Supplied data:
*****

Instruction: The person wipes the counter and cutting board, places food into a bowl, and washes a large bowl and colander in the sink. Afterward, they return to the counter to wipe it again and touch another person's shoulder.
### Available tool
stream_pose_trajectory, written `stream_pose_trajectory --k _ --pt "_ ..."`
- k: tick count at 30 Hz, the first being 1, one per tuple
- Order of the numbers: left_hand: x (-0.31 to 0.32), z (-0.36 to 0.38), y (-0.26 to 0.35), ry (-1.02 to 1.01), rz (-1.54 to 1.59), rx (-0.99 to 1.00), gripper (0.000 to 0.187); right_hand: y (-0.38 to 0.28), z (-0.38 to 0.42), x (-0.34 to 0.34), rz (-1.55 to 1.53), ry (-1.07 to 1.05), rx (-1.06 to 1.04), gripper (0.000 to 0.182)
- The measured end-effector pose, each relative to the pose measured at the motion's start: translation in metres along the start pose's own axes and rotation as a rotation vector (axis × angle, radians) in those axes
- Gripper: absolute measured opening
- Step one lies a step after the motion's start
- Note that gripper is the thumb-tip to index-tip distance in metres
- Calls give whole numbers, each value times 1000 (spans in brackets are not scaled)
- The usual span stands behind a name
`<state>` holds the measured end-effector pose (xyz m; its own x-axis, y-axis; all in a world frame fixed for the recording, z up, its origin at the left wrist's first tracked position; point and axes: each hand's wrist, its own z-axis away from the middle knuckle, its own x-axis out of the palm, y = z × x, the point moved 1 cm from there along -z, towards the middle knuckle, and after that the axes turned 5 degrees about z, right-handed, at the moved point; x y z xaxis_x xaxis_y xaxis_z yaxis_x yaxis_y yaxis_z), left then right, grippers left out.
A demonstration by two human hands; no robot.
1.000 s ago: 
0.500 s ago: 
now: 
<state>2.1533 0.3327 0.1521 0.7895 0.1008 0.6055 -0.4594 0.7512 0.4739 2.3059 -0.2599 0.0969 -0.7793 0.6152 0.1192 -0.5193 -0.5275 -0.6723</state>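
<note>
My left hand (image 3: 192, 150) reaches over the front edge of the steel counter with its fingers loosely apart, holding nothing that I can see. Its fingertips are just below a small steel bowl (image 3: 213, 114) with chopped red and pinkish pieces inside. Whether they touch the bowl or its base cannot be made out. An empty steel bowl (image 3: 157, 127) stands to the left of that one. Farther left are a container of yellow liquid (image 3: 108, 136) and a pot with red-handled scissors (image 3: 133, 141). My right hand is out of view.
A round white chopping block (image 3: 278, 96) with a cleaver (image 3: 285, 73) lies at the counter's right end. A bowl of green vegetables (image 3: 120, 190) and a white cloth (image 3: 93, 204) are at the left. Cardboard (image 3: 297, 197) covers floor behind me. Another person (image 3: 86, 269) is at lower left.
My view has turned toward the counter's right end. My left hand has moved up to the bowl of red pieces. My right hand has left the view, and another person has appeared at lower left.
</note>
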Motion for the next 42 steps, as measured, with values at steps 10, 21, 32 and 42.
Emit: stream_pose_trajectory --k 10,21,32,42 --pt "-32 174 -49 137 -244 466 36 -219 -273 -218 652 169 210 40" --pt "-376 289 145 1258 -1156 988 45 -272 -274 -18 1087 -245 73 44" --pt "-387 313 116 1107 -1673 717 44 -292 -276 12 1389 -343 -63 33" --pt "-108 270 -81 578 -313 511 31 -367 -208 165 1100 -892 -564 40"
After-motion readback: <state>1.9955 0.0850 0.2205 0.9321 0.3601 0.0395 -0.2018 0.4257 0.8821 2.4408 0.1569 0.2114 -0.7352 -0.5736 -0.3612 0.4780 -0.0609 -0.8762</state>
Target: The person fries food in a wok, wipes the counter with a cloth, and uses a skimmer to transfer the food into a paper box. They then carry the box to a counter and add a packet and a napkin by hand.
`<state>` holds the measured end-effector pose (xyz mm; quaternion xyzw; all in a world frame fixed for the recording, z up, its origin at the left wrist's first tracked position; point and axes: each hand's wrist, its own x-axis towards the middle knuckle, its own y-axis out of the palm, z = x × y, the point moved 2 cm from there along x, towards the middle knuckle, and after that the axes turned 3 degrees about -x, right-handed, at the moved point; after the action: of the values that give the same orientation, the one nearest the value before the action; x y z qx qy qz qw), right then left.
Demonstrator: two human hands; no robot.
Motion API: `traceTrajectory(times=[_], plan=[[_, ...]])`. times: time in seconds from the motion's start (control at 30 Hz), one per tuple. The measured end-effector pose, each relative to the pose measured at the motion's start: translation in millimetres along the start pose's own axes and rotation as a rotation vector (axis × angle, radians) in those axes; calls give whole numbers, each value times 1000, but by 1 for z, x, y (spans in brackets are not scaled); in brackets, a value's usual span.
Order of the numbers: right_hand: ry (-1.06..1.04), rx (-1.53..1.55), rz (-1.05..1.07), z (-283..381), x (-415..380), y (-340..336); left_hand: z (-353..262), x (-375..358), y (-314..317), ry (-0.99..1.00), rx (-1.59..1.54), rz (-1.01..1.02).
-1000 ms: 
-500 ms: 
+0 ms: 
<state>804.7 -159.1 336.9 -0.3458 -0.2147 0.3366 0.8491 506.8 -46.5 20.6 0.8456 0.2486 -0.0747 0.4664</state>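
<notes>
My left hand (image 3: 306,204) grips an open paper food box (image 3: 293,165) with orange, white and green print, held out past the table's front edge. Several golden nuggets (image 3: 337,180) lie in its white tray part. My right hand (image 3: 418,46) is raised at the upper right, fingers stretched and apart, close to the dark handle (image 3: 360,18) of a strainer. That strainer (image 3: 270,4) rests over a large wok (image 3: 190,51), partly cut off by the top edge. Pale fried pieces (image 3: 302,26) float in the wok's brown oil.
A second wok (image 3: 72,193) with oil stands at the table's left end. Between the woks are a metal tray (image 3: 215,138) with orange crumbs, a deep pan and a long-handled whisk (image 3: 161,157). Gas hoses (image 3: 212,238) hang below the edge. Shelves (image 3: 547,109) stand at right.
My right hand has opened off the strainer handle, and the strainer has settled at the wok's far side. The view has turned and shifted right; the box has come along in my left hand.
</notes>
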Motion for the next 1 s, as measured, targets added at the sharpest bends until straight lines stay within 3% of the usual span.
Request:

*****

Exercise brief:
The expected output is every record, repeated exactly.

Problem solution:
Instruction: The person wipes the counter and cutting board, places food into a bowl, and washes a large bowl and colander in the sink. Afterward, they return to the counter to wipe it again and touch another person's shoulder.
### Available tool
stream_pose_trajectory, written `stream_pose_trajectory --k _ --pt "_ ..."`
- k: tick count at 30 Hz, the first being 1, one per tuple
- Order of the numbers: left_hand: x (-0.31 to 0.32), z (-0.36 to 0.38), y (-0.26 to 0.35), ry (-1.02 to 1.01), rz (-1.54 to 1.59), rx (-0.99 to 1.00), gripper (0.000 to 0.187); right_hand: y (-0.38 to 0.28), z (-0.38 to 0.42), x (-0.34 to 0.34), rz (-1.55 to 1.53), ry (-1.07 to 1.05), rx (-1.06 to 1.04), gripper (0.000 to 0.182)
- The measured end-effector pose, each relative to the pose measured at the motion's start: translation in metres along the start pose's own axes and rotation as a rotation vector (axis × angle, radians) in those axes
- Gripper: absolute measured opening
- Step one lies a step after the motion's start
- Note that gripper is the thumb-tip to index-tip distance in metres
- Calls give whole numbers, each value times 1000 (spans in brackets are not scaled)
- The usual span stands behind a name
`<state>` holds the measured end-effector pose (xyz m; its own x-axis, y-axis; all in a world frame fixed for the recording, z up, its origin at the left wrist's first tracked position; point and axes: each hand's wrist, its own z-axis away from the middle knuckle, its own x-axis out of the palm, y = z × x, the point moved 1 cm from there along -z, towards the middle knuckle, and after that the axes turned 5 degrees about z, right-handed, at the moved point; x y z xaxis_x xaxis_y xaxis_z yaxis_x yaxis_y yaxis_z), left then right, grippers left out.
A demonstration by two human hands; no robot.
1.000 s ago: 
0.500 s ago: 
now: 
<state>2.1533 0.3327 0.1521 0.7895 0.1008 0.6055 -0.4594 0.7512 0.4739 2.3059 -0.2599 0.0969 -0.7793 0.6152 0.1192 -0.5193 -0.5275 -0.6723</state>
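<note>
My left hand (image 3: 192, 150) reaches over the front edge of the steel counter with its fingers loosely apart, holding nothing that I can see. Its fingertips are just below a small steel bowl (image 3: 213, 114) with chopped red and pinkish pieces inside. Whether they touch the bowl or its base cannot be made out. An empty steel bowl (image 3: 157, 127) stands to the left of that one. Farther left are a container of yellow liquid (image 3: 108, 136) and a pot with red-handled scissors (image 3: 133, 141). My right hand is out of view.
A round white chopping block (image 3: 278, 96) with a cleaver (image 3: 285, 73) lies at the counter's right end. A bowl of green vegetables (image 3: 120, 190) and a white cloth (image 3: 93, 204) are at the left. Cardboard (image 3: 297, 197) covers floor behind me. Another person (image 3: 86, 269) is at lower left.
My view has turned toward the counter's right end. My left hand has moved up to the bowl of red pieces. My right hand has left the view, and another person has appeared at lower left.
</note>
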Motion for the next 42 steps, as measured, with values at steps 10, 21, 32 and 42.
Emit: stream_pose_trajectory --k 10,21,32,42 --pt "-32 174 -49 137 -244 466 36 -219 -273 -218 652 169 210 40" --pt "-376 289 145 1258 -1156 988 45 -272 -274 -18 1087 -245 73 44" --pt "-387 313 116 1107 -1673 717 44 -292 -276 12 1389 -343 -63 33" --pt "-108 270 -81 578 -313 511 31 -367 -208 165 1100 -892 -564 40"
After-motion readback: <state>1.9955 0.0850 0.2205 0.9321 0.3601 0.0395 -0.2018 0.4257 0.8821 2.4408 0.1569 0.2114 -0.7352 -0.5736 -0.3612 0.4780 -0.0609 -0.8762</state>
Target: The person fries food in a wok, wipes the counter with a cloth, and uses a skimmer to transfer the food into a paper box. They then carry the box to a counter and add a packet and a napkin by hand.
`<state>` holds the measured end-effector pose (xyz mm; quaternion xyzw; all in a world frame fixed for the recording, z up, its origin at the left wrist's first tracked position; point and axes: each hand's wrist, its own x-axis towards the middle knuckle, its own y-axis out of the palm, z = x × y, the point moved 2 cm from there along x, towards the middle knuckle, and after that the axes turned 3 degrees about -x, right-handed, at the moved point; after the action: of the values that give the same orientation, the one nearest the value before the action; x y z qx qy qz qw), right then left.
Demonstrator: two human hands; no robot.
Motion API: `traceTrajectory(times=[_], plan=[[_, ...]])`. times: time in seconds from the motion's start (control at 30 Hz), one per tuple. The measured end-effector pose, each relative to the pose measured at the motion's start: translation in millimetres along the start pose's own axes and rotation as a rotation vector (axis × angle, radians) in those axes; calls give whole numbers, each value times 1000, but by 1 for z, x, y (spans in brackets are not scaled); in brackets, a value's usual span.
Order of the numbers: right_hand: ry (-1.06..1.04), rx (-1.53..1.55), rz (-1.05..1.07), z (-283..381), x (-415..380), y (-340..336); left_hand: z (-353..262), x (-375..358), y (-314..317), ry (-0.99..1.00), rx (-1.59..1.54), rz (-1.01..1.02).
-1000 ms: 
-500 ms: 
+0 ms: 
<state>804.7 -159.1 336.9 -0.3458 -0.2147 0.3366 0.8491 506.8 -46.5 20.6 0.8456 0.2486 -0.0747 0.4664</state>
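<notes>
My left hand (image 3: 306,204) grips an open paper food box (image 3: 293,165) with orange, white and green print, held out past the table's front edge. Several golden nuggets (image 3: 337,180) lie in its white tray part. My right hand (image 3: 418,46) is raised at the upper right, fingers stretched and apart, close to the dark handle (image 3: 360,18) of a strainer. That strainer (image 3: 270,4) rests over a large wok (image 3: 190,51), partly cut off by the top edge. Pale fried pieces (image 3: 302,26) float in the wok's brown oil.
A second wok (image 3: 72,193) with oil stands at the table's left end. Between the woks are a metal tray (image 3: 215,138) with orange crumbs, a deep pan and a long-handled whisk (image 3: 161,157). Gas hoses (image 3: 212,238) hang below the edge. Shelves (image 3: 547,109) stand at right.
My right hand has opened off the strainer handle, and the strainer has settled at the wok's far side. The view has turned and shifted right; the box has come along in my left hand.
</notes>
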Motion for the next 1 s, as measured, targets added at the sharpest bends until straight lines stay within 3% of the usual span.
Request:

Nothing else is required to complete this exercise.